WORK INSTRUCTIONS: Each line from the start of the entries through the line that contains "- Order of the" should be output exactly, please.

EXERCISE MATERIAL:
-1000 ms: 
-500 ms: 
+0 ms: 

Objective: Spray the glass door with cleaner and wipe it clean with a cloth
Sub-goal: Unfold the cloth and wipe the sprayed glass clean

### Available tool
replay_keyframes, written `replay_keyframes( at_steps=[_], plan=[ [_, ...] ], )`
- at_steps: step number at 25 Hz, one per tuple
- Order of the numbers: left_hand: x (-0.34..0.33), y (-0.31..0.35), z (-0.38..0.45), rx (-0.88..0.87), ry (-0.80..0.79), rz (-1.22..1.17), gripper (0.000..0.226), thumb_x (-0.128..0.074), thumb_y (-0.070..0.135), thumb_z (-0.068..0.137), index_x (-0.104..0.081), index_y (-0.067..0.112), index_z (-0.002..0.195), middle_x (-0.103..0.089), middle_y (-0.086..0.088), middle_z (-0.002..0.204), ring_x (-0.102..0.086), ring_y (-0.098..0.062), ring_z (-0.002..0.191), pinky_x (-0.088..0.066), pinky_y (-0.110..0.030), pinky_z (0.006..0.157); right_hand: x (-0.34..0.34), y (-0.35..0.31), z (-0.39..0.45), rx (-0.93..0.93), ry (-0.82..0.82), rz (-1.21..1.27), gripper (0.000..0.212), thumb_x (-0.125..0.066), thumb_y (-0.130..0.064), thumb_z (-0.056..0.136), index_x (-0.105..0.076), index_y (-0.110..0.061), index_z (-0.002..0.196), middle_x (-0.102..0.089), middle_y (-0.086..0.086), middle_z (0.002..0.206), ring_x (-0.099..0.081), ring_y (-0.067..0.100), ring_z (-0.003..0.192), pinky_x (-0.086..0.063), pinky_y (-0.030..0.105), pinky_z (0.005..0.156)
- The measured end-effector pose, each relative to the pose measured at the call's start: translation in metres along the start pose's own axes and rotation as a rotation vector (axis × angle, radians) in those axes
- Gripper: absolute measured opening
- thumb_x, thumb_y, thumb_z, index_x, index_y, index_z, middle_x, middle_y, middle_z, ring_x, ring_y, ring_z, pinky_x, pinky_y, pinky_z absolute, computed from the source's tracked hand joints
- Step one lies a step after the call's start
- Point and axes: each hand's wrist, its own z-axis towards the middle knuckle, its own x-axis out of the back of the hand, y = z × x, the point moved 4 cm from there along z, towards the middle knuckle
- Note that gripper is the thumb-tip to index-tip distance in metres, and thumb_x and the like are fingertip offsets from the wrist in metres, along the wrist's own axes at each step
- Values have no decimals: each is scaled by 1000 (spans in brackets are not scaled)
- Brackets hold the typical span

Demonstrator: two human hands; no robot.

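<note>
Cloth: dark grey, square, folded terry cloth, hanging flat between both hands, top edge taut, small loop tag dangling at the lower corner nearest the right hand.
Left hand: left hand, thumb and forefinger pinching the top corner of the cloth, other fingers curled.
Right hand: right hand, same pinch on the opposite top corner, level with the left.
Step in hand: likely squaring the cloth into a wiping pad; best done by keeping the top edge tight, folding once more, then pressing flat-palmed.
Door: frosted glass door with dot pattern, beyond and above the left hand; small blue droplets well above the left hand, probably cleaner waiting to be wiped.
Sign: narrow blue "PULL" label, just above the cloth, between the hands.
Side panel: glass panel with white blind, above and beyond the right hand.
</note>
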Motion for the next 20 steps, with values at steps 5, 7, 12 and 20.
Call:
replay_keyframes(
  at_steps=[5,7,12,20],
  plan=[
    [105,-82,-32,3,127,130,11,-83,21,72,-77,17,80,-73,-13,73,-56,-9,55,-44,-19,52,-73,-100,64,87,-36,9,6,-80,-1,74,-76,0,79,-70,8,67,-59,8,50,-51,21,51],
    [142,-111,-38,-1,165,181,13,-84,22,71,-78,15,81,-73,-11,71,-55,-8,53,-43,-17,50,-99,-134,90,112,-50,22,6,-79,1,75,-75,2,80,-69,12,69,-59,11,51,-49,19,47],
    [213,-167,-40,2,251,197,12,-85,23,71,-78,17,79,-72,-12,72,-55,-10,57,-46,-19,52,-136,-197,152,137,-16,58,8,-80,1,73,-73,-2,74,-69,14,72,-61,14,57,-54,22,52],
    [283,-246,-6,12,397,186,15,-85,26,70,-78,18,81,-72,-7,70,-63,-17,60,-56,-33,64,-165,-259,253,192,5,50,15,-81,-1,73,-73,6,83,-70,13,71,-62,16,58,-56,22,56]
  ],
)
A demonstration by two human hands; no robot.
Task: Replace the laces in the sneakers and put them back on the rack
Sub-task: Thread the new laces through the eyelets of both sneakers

RESPONSE TO THIS TASK:
-1000 ms: 
-500 ms: 
+0 ms: 

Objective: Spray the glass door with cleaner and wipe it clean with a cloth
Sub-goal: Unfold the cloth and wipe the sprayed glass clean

### Available tool
replay_keyframes, written `replay_keyframes( at_steps=[_], plan=[ [_, ...] ], )`
- at_steps: step number at 25 Hz, one per tuple
- Order of the numbers: left_hand: x (-0.34..0.33), y (-0.31..0.35), z (-0.38..0.45), rx (-0.88..0.87), ry (-0.80..0.79), rz (-1.22..1.17), gripper (0.000..0.226), thumb_x (-0.128..0.074), thumb_y (-0.070..0.135), thumb_z (-0.068..0.137), index_x (-0.104..0.081), index_y (-0.067..0.112), index_z (-0.002..0.195), middle_x (-0.103..0.089), middle_y (-0.086..0.088), middle_z (-0.002..0.204), ring_x (-0.102..0.086), ring_y (-0.098..0.062), ring_z (-0.002..0.191), pinky_x (-0.088..0.066), pinky_y (-0.110..0.030), pinky_z (0.006..0.157); right_hand: x (-0.34..0.34), y (-0.35..0.31), z (-0.39..0.45), rx (-0.93..0.93), ry (-0.82..0.82), rz (-1.21..1.27), gripper (0.000..0.212), thumb_x (-0.125..0.066), thumb_y (-0.130..0.064), thumb_z (-0.056..0.136), index_x (-0.105..0.076), index_y (-0.110..0.061), index_z (-0.002..0.196), middle_x (-0.102..0.089), middle_y (-0.086..0.086), middle_z (0.002..0.206), ring_x (-0.099..0.081), ring_y (-0.067..0.100), ring_z (-0.003..0.192), pinky_x (-0.086..0.063), pinky_y (-0.030..0.105), pinky_z (0.005..0.156)

This is the complete output for the exercise.